Legit, just walk through this. This is a truncated resultset too.

Analyzers, Tokenizers, and TokenFilters

Analyzers, Tokenizers, and TokenFilters allow you to transform your textual data into a more searchable format.
An Analyzer merely consists of a series of Tokenizers and TokenFilters.
Customizing Analyzers, TokenFilters, and Tokenizers is quite possible, but is FAR beyond the scope of this talk.
Example analyzers include: standard, whitespace, and language.

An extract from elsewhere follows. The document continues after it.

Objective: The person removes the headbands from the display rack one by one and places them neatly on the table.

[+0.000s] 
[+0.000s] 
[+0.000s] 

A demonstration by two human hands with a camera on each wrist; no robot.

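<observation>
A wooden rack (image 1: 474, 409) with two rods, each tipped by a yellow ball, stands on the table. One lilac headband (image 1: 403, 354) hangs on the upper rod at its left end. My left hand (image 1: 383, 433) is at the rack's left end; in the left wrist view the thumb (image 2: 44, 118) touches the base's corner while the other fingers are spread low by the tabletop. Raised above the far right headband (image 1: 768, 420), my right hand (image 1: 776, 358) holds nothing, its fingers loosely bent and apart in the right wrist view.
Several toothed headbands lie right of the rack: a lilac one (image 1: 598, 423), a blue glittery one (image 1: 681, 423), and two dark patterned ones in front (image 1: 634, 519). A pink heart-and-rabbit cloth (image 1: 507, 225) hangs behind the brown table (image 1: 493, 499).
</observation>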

Analyzers are what make elasticsearch powerful and good for searching. They take your very specific sentences and turn them into more generic and searchable pieces.
Example Analyzer:
- Standard Analyzer: breaks words into tokens based on UAX #29, lowercases everything, and removes stop words.
- Whitespace Analyzer: Splits words into tokens based on whitespace.
- Language: An implementation of the standard analyzer for other languages besides English. Supported languages include: arabic, persian, portuguese, and norwegian.
When we're creating that `name.raw` field, all we're telling ES to do is... DON'T analyze that field at all, so we have the full string in tact and can work with it.
Analyzers are also why sorting on non-raw fields gives odd results. When this is done ES sorts on the first token it finds, which is basically undefined behavior.

Tokenizers

Tokenizers take a string of text and split it up into individual tokens, each of which is indexed and can be searched for.
Some example Tokenizers include: standard, keyword, ngram, and pattern.

Example ngram:

ngram("croscon", max=5, min=4) == [
  "cros",
  "crosc",
  "rosc",
  "rosco",
  "osco",
  "oscon",
  "scon"
]

Tokenizers split a single string into multiple, smaller constituent pieces, each of which is indexed and can be searched for.
Tokenizers are the crux of search. Without tokenizers, you would have to search for an exact string to get any match out of ES. With tokenizers, ES will break each word in a string up into its own item, allowing you to search for just that.
Example tokenizers:
- Standard - a tokenizer good for most European languages, implements the Unicode Text Segmentation algorithm which is described in Unicode Annex #29, which describes guidelines for determining default boundaries between major text elements (characters, words, and sentences). I did not have the time to fully read through the algorithm, but it was badass.
- Keyword - indexes the entire string as is.
- NGram - breaks words up into smaller pieces, as specified by you. For example, you set a ngram tokenizer up with a max ngram of 5 and min of 4 and pass it 'croscon', you get: cros, crosc, rosc, rosco, osco, oscon, and scon. This is effective in breaking words up for partial matches. You pick the characters eligible for ngramming.
- Pattern - breaks up strings into tokens that match a regex. Example: regex of: \$\d+\.\d+, with string of: "Cost: $25.00" would create a single token of: $25.00.

TokenFilters

TokenFilters further parse the results of tokens, stripping unwanted tokens and transforming tokens into more searchable forms.
Some examples of making something more searchable: stemming, lowercasing, and trimming.
Example TokenFilters include: stop token, reverse token, snowball token, asciifolding.

Example stop token:

['The', 'fox', 'is', 'brown', 'and', 'warm'] -> ['fox', 'brown', 'warm']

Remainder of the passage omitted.